**WHAT NEEDS TO BE DONE**
Look in the material below for the line with "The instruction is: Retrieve" and the line with "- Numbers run", then set down exactly those two lines and all lines between, nothing more.

┏━━

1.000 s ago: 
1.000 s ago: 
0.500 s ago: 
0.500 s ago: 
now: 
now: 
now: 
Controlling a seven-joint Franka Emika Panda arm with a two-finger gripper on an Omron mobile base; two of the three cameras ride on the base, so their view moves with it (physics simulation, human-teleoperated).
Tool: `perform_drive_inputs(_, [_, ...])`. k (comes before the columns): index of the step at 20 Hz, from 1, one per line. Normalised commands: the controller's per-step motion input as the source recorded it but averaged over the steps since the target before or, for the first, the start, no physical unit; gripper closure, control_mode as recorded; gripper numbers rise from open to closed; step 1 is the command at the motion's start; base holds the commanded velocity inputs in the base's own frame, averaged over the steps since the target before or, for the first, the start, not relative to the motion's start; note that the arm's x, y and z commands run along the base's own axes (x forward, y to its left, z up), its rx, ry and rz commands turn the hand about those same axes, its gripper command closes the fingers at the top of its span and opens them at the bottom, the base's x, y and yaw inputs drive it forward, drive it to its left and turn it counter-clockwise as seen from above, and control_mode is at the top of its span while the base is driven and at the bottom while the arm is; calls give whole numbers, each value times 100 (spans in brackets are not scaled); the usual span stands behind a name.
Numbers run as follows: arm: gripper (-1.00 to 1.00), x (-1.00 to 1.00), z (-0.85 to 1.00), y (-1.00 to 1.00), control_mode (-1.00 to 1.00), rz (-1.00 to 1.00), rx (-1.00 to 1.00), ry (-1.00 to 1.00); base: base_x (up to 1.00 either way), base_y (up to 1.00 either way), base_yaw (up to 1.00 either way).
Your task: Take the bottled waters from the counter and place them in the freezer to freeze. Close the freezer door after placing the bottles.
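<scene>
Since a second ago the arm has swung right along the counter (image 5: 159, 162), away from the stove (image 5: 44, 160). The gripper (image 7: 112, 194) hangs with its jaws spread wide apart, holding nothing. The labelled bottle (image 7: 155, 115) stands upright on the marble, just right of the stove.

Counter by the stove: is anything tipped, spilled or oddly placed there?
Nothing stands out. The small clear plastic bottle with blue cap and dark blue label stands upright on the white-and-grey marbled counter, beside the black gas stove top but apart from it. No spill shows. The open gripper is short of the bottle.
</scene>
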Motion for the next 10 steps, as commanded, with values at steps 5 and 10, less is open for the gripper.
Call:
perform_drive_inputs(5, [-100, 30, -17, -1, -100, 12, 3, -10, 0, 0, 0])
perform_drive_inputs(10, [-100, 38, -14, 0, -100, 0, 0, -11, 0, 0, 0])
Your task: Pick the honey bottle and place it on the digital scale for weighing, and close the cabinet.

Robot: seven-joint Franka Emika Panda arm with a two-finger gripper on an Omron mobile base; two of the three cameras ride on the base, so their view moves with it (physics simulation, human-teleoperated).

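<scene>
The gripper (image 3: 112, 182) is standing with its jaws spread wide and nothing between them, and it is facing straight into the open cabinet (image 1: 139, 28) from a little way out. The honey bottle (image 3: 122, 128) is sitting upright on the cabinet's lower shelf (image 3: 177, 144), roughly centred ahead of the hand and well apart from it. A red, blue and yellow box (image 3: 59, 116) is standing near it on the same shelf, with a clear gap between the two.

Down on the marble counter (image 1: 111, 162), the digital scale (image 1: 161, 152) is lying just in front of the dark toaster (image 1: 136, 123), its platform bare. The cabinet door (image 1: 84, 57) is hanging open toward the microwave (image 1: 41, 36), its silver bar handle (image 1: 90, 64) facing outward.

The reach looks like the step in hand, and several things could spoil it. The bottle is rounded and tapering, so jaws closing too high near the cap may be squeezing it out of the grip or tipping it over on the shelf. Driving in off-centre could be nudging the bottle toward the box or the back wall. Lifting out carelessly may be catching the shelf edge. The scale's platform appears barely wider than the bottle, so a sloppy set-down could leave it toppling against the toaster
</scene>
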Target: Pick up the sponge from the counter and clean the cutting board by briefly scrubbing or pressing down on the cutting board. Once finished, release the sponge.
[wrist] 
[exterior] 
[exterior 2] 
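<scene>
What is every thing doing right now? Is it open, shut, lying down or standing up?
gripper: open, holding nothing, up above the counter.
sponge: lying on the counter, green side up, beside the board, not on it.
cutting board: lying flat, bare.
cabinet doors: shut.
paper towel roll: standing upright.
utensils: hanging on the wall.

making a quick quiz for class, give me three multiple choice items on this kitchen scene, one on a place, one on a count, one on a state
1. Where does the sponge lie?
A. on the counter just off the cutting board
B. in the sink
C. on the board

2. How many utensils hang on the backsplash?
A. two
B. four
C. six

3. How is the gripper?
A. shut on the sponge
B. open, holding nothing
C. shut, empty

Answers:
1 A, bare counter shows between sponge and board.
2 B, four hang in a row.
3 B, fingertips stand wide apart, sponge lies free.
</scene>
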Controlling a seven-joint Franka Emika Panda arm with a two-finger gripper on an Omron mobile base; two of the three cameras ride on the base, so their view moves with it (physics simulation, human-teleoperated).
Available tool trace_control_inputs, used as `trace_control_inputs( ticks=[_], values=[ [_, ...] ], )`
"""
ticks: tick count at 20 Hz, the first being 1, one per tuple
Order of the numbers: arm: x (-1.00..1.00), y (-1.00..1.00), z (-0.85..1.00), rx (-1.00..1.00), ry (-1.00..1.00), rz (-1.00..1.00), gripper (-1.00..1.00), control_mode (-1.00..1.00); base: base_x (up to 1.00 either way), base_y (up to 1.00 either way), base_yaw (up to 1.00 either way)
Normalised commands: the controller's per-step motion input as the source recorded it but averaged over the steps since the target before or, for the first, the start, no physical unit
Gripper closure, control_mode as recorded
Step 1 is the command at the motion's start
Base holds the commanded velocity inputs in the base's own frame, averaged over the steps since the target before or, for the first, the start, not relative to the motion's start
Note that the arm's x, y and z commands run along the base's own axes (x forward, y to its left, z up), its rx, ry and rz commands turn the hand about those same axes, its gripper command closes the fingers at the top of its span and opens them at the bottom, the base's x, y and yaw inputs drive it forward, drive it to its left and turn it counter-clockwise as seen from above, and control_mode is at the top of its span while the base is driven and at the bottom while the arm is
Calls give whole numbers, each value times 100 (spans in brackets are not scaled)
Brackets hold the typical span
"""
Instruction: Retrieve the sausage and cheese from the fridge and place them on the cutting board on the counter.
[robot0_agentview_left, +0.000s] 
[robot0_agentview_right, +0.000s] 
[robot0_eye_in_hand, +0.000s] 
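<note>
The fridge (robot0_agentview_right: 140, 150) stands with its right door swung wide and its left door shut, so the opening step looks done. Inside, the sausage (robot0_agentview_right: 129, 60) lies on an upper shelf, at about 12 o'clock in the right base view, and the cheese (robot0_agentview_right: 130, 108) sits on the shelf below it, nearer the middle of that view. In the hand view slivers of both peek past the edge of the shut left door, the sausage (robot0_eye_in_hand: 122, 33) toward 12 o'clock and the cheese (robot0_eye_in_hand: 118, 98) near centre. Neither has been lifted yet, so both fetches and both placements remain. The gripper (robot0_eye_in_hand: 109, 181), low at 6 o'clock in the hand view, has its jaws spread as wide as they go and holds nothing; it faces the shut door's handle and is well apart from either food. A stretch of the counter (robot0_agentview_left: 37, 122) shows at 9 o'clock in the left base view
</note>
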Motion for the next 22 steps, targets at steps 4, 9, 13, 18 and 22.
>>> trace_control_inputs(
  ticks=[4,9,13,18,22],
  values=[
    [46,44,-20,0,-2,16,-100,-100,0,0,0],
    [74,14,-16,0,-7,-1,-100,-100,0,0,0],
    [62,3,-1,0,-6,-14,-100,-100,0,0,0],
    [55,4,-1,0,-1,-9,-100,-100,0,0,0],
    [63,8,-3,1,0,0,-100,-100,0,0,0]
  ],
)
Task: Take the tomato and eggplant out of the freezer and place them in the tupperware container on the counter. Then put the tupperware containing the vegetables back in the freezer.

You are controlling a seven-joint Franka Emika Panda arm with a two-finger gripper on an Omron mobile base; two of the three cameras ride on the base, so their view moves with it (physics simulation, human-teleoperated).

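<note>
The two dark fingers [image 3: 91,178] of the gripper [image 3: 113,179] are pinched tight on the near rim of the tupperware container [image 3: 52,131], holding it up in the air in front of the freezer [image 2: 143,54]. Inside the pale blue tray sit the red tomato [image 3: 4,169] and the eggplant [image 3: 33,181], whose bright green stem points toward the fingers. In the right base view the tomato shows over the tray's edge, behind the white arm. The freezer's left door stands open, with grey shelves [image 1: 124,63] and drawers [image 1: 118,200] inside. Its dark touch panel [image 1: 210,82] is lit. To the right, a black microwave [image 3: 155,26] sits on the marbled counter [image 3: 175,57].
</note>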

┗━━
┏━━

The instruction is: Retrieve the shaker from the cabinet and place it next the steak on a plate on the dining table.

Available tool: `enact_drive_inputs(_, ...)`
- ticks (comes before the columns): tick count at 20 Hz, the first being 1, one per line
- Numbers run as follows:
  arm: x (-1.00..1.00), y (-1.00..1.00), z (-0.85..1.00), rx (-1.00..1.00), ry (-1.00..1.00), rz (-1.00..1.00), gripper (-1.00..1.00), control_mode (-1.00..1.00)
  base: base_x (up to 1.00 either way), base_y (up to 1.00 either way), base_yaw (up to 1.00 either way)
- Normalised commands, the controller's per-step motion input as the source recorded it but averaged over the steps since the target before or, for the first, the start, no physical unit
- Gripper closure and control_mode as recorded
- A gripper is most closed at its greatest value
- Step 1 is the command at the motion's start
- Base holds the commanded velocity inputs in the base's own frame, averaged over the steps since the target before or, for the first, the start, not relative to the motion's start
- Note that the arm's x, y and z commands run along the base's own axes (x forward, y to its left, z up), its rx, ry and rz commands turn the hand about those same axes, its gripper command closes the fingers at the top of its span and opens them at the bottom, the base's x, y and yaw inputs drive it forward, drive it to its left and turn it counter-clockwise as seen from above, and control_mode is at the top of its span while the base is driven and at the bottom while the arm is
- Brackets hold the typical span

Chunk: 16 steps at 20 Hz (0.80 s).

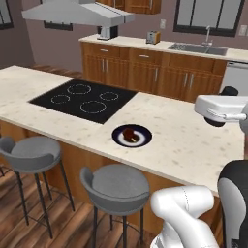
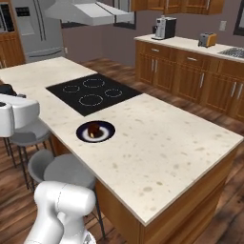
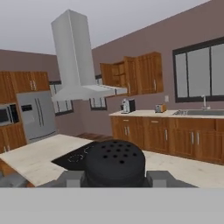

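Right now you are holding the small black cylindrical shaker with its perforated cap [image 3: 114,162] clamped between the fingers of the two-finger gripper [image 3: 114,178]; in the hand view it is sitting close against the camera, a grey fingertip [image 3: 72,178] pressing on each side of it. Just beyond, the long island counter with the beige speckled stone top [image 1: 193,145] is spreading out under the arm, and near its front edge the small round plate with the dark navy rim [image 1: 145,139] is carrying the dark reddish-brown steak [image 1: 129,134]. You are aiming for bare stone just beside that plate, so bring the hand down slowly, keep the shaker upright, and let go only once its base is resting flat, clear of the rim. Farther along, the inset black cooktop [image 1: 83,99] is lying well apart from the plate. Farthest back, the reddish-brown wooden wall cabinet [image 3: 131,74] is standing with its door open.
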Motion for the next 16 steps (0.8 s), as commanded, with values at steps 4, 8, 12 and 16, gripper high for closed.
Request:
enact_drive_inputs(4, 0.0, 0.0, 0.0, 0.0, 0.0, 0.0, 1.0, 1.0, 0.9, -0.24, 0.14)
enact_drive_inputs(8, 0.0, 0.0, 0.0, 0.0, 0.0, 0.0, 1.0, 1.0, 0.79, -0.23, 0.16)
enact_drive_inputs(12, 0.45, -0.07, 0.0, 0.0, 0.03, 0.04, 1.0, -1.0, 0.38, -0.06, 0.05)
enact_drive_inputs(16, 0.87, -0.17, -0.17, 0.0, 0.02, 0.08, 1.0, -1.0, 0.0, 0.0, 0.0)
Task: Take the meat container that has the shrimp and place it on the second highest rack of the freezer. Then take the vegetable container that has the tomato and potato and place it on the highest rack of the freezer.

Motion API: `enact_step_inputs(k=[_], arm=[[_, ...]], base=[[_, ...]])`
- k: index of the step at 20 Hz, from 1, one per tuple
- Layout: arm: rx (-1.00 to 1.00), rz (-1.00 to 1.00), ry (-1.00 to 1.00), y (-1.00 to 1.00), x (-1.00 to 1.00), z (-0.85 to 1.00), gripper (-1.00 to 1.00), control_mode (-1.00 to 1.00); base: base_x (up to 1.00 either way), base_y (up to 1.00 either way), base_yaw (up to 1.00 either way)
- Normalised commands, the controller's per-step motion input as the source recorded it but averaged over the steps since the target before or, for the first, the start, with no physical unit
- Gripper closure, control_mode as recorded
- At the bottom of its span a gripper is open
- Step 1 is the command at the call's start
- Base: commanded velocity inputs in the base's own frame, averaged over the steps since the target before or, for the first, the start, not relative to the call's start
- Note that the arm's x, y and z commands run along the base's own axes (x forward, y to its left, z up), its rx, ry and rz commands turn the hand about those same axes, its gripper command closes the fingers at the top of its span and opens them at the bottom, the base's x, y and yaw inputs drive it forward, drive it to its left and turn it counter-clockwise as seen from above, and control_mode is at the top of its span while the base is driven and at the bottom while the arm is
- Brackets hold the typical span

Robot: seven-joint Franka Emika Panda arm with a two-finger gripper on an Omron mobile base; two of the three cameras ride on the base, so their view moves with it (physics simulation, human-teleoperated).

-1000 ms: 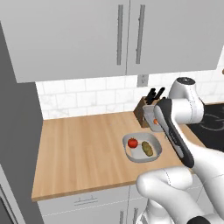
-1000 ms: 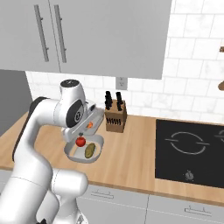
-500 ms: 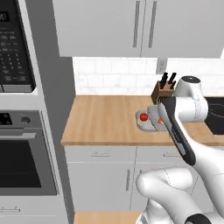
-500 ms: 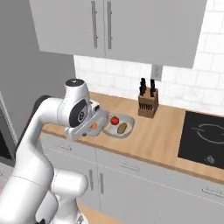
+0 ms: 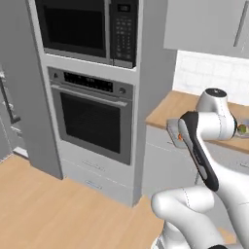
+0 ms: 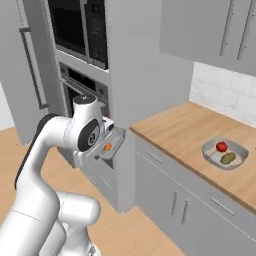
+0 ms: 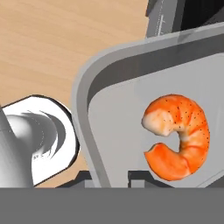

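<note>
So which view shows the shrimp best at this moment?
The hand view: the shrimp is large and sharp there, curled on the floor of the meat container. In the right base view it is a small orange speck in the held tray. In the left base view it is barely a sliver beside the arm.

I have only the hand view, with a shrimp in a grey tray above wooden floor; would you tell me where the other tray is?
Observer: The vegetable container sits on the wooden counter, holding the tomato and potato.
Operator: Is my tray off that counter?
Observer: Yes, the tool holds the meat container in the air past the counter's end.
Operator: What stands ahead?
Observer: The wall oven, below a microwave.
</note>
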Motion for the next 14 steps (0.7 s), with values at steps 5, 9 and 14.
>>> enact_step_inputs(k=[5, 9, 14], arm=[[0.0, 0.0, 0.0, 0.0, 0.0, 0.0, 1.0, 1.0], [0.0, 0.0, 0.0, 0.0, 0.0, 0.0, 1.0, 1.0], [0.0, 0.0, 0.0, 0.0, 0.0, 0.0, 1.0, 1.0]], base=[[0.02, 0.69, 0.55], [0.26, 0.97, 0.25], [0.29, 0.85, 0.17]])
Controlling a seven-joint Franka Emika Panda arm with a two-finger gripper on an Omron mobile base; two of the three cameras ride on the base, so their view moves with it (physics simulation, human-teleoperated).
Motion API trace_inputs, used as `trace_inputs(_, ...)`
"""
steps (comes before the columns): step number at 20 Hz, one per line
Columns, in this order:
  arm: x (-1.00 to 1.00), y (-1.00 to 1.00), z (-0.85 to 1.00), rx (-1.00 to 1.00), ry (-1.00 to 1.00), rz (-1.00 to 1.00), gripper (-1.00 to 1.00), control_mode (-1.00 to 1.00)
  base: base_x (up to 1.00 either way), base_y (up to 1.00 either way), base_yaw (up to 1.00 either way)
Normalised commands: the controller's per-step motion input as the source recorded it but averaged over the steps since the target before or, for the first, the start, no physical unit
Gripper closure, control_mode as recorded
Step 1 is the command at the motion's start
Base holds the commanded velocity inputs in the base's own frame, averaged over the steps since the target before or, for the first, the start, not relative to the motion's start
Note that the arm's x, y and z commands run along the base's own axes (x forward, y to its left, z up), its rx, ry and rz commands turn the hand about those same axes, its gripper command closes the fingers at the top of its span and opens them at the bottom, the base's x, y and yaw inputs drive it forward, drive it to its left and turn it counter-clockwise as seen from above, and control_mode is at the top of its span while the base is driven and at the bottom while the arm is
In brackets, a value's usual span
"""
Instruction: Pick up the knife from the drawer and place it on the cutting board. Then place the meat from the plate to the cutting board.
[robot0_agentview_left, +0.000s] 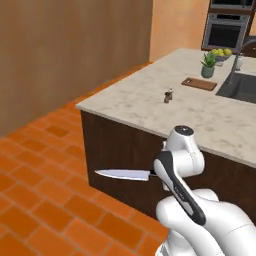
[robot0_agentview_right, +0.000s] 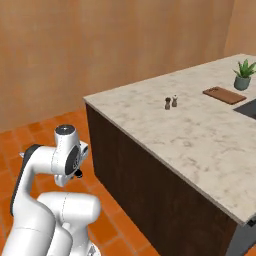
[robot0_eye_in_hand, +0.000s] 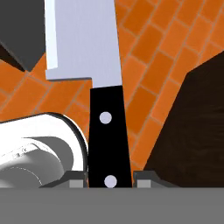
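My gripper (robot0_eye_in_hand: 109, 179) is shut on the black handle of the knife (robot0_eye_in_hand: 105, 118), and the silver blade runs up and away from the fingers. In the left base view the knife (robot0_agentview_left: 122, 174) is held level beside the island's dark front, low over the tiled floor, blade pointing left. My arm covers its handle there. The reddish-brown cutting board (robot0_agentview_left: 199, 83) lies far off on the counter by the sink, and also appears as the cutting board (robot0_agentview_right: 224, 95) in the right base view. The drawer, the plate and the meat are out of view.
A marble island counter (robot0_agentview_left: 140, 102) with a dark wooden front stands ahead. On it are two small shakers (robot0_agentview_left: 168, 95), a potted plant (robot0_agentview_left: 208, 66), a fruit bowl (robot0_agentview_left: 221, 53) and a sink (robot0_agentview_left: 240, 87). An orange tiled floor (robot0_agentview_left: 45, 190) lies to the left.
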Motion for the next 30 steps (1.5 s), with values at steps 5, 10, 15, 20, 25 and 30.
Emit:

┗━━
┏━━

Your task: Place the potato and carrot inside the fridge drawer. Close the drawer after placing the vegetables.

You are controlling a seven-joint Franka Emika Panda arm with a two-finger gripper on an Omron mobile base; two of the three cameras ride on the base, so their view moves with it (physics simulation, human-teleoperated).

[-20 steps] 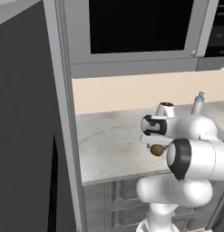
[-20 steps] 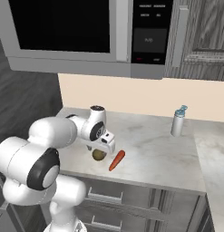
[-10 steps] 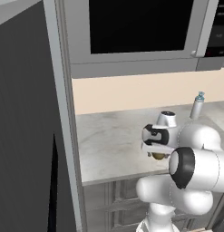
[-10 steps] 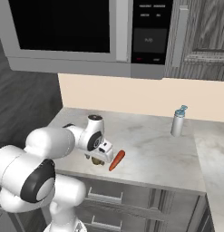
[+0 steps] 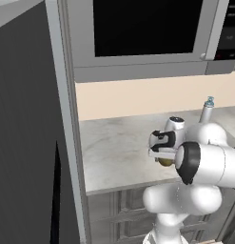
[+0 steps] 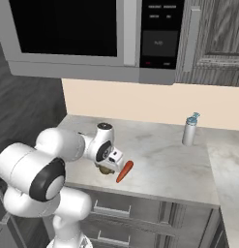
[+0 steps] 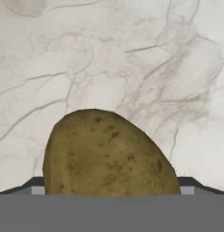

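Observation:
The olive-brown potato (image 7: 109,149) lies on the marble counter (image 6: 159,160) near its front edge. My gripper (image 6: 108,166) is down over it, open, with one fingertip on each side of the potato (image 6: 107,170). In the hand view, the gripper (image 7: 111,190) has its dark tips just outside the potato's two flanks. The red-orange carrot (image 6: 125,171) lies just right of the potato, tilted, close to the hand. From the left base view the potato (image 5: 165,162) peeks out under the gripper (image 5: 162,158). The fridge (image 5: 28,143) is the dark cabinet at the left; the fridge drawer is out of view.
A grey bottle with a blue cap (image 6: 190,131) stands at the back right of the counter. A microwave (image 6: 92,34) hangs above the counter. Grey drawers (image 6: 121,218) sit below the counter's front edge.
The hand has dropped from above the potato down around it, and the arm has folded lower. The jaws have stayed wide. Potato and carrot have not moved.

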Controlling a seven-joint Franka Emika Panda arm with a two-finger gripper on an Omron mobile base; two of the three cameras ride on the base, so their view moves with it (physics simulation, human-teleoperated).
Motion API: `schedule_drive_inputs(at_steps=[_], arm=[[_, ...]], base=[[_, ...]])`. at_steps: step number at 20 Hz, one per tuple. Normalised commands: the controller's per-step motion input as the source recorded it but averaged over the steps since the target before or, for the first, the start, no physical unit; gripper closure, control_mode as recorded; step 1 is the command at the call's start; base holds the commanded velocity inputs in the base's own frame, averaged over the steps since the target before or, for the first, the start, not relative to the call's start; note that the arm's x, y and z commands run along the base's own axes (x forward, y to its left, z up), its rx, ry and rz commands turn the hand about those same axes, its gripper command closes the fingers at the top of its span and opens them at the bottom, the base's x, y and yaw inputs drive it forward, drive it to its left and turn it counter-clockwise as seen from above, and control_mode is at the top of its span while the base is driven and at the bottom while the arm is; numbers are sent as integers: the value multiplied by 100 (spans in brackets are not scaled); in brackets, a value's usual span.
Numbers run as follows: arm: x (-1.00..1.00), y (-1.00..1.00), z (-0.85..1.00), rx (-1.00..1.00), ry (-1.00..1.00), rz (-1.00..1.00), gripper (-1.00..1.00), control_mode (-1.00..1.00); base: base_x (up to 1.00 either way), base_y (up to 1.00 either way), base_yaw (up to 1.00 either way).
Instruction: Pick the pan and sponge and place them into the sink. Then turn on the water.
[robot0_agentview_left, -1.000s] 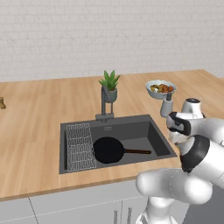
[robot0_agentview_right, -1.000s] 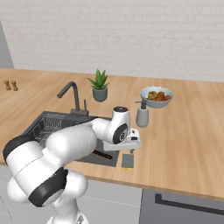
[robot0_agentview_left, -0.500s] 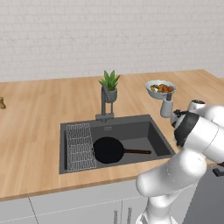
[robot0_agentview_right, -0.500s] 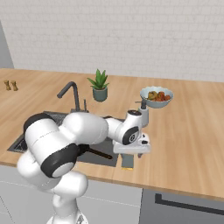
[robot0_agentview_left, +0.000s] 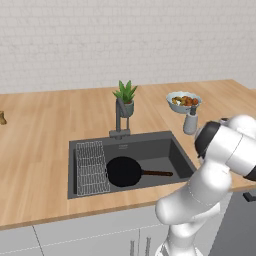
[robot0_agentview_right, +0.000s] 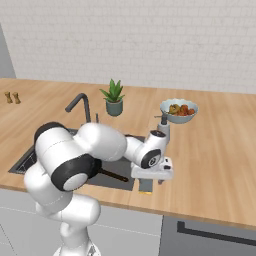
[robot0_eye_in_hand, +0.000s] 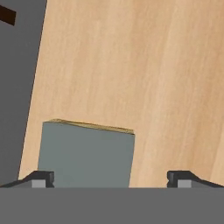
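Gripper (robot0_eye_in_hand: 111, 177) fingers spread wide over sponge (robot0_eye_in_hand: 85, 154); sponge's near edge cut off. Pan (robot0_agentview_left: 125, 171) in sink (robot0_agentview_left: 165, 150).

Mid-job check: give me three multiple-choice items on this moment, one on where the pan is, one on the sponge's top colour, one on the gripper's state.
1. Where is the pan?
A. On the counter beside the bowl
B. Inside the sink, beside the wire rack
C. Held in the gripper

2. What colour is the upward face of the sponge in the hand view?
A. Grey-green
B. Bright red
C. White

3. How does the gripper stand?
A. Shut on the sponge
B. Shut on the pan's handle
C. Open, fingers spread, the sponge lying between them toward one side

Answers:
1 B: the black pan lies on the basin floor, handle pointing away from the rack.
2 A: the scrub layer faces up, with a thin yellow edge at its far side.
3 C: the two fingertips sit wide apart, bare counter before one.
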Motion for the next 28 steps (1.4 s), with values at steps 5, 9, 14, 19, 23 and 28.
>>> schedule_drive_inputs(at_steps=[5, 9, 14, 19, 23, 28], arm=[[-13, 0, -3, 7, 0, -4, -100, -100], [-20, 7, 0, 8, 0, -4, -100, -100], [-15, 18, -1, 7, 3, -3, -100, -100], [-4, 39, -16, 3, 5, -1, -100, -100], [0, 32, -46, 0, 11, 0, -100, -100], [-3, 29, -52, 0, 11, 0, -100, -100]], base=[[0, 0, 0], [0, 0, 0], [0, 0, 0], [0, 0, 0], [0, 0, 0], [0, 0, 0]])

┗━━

**RESPONSE AREA**
The instruction is: Retrieve the shaker from the cabinet and place it next the steak on a plate on the dining table.

Available tool: `enact_drive_inputs(_, ...)`
- ticks (comes before the columns): tick count at 20 Hz, the first being 1, one per line
- Numbers run as follows:

At this stage, the exercise is finished.